Este tutorial mostrará como usar as APIs para criar um Experimento e uma Execução Experimento. Para obter uma lista de todos os endpoints da API de aprendizagem de máquina do Sensei, consulte esta documento.

Criar um Experimento agendado para pontuação

Semelhante aos Experimentos programados para treinamento, a criação de um Experimento programado para pontuação também é feita por meio da inclusão de uma template seção no parâmetro body. Além disso, o campo name em tasks no corpo é definido como score.

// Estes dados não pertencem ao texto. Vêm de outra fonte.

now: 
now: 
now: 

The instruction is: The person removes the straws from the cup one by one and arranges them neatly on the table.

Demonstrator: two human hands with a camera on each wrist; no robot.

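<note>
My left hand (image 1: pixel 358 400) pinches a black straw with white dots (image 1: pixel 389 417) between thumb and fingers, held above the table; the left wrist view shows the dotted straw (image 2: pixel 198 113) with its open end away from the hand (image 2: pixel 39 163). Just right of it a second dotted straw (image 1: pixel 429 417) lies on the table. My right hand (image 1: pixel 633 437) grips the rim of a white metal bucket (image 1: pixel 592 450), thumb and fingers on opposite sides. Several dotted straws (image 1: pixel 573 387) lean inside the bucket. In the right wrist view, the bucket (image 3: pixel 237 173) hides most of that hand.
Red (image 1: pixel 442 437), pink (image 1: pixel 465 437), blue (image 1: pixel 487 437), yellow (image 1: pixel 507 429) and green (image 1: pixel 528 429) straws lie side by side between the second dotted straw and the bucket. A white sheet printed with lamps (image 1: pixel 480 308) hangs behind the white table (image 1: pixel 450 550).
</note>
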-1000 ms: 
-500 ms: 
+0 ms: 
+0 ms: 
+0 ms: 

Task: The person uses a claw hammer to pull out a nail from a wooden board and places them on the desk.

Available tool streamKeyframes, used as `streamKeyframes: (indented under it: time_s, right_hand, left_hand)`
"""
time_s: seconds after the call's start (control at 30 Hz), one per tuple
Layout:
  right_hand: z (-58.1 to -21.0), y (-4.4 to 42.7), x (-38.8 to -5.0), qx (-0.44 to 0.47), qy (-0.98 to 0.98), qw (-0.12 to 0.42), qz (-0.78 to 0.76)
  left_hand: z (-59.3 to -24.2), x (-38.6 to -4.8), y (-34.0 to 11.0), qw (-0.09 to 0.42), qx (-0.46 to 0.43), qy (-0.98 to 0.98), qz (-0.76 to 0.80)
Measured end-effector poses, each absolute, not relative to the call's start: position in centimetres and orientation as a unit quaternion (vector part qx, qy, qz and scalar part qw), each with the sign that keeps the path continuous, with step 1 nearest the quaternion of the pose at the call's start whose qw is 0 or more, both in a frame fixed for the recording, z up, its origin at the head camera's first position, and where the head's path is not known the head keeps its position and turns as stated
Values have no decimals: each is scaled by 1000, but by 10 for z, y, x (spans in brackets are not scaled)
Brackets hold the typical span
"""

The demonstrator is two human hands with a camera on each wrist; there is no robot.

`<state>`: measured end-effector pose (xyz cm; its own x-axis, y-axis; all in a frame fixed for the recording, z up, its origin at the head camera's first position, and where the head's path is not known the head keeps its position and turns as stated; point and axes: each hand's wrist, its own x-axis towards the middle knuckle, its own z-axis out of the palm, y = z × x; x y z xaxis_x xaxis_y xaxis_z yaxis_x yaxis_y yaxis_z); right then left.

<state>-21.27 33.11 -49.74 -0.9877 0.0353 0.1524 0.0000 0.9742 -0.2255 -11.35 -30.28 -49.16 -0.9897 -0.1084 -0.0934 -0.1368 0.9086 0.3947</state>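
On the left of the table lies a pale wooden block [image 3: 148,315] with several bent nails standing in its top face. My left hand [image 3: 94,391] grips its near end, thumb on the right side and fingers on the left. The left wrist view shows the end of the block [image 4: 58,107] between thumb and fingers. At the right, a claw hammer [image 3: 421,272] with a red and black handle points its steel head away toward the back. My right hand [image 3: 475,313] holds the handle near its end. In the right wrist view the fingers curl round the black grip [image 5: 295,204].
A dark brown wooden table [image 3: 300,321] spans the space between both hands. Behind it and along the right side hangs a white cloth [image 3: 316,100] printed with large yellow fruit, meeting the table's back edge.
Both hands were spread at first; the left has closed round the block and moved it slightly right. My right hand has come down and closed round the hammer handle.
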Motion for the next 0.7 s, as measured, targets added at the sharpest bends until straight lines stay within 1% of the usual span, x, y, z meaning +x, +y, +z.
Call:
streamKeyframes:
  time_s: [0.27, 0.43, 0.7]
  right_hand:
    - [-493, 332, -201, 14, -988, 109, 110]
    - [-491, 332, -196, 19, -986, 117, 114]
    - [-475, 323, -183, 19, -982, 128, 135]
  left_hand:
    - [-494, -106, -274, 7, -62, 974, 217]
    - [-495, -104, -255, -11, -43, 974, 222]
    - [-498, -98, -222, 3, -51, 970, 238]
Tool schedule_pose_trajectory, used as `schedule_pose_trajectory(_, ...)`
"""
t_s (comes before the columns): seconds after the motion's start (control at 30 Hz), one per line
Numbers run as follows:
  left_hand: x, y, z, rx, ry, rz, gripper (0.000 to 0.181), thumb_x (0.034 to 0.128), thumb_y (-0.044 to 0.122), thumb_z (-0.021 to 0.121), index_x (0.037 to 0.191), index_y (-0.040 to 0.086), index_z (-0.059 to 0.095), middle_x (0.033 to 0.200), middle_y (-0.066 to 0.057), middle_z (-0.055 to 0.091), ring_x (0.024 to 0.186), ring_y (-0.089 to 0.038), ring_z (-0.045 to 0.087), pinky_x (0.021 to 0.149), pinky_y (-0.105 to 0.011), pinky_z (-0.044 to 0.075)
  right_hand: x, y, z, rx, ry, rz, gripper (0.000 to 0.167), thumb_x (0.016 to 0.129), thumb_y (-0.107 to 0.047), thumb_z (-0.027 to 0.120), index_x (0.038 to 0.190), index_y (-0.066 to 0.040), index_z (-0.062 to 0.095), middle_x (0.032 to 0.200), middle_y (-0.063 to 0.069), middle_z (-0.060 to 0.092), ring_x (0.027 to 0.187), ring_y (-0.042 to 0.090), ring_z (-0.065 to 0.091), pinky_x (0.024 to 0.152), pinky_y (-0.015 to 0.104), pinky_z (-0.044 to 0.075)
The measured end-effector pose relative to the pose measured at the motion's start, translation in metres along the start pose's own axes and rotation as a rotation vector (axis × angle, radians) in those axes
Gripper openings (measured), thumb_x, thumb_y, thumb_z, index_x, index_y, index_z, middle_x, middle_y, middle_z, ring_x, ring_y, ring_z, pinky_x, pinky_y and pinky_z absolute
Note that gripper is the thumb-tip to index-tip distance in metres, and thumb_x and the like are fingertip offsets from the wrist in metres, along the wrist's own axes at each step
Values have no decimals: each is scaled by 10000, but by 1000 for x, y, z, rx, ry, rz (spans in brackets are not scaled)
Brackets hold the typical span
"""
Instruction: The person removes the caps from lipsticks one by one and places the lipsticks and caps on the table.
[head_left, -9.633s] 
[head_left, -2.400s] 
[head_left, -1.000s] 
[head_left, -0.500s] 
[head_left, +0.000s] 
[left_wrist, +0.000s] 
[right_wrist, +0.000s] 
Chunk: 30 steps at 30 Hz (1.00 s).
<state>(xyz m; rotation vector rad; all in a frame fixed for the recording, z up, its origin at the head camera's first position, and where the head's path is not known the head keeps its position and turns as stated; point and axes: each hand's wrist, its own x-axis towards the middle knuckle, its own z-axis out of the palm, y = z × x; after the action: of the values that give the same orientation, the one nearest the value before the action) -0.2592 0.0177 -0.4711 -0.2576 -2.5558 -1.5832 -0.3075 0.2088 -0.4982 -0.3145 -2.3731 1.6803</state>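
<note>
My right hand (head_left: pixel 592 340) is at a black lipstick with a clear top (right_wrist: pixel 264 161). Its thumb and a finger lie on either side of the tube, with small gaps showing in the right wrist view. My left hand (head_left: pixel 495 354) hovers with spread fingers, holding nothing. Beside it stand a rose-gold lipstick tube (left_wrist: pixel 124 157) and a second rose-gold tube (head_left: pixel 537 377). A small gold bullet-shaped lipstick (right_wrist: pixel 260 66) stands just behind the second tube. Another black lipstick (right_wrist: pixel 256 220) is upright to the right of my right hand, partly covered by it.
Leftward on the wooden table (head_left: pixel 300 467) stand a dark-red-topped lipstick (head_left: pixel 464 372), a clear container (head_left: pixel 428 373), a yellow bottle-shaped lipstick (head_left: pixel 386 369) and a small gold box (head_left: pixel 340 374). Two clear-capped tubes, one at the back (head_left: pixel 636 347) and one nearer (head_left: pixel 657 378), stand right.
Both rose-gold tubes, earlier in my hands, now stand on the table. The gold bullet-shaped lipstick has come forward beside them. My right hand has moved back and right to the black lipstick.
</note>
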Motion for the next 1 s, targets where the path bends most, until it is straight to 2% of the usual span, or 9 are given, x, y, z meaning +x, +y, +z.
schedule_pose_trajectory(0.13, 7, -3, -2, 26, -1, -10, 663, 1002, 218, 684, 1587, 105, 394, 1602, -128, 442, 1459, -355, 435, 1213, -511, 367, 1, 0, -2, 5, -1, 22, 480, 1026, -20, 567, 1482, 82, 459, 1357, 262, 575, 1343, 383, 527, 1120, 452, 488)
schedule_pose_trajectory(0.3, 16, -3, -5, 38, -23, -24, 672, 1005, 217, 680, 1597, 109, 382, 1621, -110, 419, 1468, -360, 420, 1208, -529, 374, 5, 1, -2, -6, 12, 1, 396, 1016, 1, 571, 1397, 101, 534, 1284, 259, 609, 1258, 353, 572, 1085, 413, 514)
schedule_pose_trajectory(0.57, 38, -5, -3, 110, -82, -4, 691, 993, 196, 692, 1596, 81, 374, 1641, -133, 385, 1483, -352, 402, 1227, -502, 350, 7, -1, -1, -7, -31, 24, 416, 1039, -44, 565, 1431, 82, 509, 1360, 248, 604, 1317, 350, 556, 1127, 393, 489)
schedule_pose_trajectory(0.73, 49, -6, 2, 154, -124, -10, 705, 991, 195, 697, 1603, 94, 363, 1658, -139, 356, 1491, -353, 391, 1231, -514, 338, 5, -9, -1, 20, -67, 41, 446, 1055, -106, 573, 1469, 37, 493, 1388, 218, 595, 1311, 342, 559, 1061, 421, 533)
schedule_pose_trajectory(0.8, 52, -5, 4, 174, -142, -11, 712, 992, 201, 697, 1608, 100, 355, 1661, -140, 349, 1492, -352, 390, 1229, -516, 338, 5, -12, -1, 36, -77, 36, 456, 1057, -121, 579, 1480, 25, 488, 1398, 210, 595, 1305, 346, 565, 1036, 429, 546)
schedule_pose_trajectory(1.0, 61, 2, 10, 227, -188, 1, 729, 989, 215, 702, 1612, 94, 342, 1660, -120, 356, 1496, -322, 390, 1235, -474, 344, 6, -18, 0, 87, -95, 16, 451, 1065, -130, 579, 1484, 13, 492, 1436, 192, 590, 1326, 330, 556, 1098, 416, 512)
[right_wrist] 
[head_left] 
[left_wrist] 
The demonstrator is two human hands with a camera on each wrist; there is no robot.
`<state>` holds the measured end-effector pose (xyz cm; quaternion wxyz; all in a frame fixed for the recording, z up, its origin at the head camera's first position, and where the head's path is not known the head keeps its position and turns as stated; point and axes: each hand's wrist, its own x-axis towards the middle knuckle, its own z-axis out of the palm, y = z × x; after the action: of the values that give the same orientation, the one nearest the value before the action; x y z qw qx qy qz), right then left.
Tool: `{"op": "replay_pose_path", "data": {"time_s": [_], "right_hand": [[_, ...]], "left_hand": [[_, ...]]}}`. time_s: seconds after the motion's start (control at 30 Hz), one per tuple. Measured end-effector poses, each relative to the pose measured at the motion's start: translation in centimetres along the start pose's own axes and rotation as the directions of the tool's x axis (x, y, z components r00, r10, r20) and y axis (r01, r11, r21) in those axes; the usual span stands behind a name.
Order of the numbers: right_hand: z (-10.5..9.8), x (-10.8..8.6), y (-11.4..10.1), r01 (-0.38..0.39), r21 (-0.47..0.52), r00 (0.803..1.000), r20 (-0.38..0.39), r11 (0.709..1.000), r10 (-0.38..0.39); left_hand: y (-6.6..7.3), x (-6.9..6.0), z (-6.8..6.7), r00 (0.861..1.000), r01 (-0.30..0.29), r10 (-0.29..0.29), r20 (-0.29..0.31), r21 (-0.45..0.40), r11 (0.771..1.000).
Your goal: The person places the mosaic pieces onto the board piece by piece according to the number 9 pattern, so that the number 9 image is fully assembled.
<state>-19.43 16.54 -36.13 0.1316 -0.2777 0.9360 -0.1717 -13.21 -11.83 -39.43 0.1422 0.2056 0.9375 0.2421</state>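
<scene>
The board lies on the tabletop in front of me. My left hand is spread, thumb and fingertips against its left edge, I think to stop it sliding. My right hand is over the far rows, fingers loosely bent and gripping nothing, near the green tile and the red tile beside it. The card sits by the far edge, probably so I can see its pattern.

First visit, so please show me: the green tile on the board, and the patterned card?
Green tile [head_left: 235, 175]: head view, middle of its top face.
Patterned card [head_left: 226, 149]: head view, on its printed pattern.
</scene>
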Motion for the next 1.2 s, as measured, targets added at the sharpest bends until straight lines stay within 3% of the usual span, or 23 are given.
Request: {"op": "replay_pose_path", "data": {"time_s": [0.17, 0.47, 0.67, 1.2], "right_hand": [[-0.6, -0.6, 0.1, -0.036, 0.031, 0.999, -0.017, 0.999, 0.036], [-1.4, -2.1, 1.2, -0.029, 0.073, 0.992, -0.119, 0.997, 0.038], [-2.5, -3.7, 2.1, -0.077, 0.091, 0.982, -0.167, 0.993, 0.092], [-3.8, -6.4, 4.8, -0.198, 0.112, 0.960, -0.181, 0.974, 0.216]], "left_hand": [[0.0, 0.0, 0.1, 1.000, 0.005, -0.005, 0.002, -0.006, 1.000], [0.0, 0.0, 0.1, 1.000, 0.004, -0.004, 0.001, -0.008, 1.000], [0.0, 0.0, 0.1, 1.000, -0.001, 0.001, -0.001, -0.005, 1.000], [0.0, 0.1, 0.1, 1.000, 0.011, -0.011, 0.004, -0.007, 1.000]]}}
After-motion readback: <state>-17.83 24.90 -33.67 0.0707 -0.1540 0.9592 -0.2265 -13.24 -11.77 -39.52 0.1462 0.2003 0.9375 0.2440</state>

Este é um exemplo de criação de um Experimento que será executado a cada 20 minutos a partir de startTime e será executado até endTime.

Solicitação

curl -X POST \
  https://platform.adobe.io/data/sensei/experiments \
  -H 'Authorization: Bearer {ACCESS_TOKEN}' \
  -H 'Content-Type: application/vnd.adobe.platform.sensei+json;profile=experiment.v1.json' \
  -H 'x-gw-ims-org-id: {ORG_ID}' \
  -H 'x-api-key: {API_KEY}' \
  -d '{JSON_PAYLOAD}'

{ORG_ID}: as credenciais da sua organização foram encontradas em sua integração exclusiva com o Adobe Experience Platform.
{ACCESS_TOKEN}: Seu valor de token de portador específico fornecido após a autenticação.
{API_KEY}: O valor da sua chave de API específica foi encontrado na sua integração exclusiva do Adobe Experience Platform.
{JSON_PAYLOAD}: objeto de Execução de Experimento a ser enviado. O exemplo que usamos em nosso tutorial é mostrado aqui:

{
    "name": "Experiment for Retail",
    "mlInstanceId": "{INSTANCE_ID}",
    "template": {
        "tasks": [{
            "name": "score",
            "parameters": [
                {
                    "key": "modelId",
                    "value": "{MODEL_ID}"
                }
            ],
            "specification": {
                "type": "SparkTaskSpec",
                "executorCores": 5,
                "numExecutors": 5
            }
        }],
        "schedule": {
            "cron": "*/20 * * * *",
            "startTime": "2018-07-04",
            "endTime": "2018-07-06"
        }
    }
}

{INSTANCE_ID}: a ID que representa a MLInstance.
{MODEL_ID}: a ID que representa o Modelo treinado.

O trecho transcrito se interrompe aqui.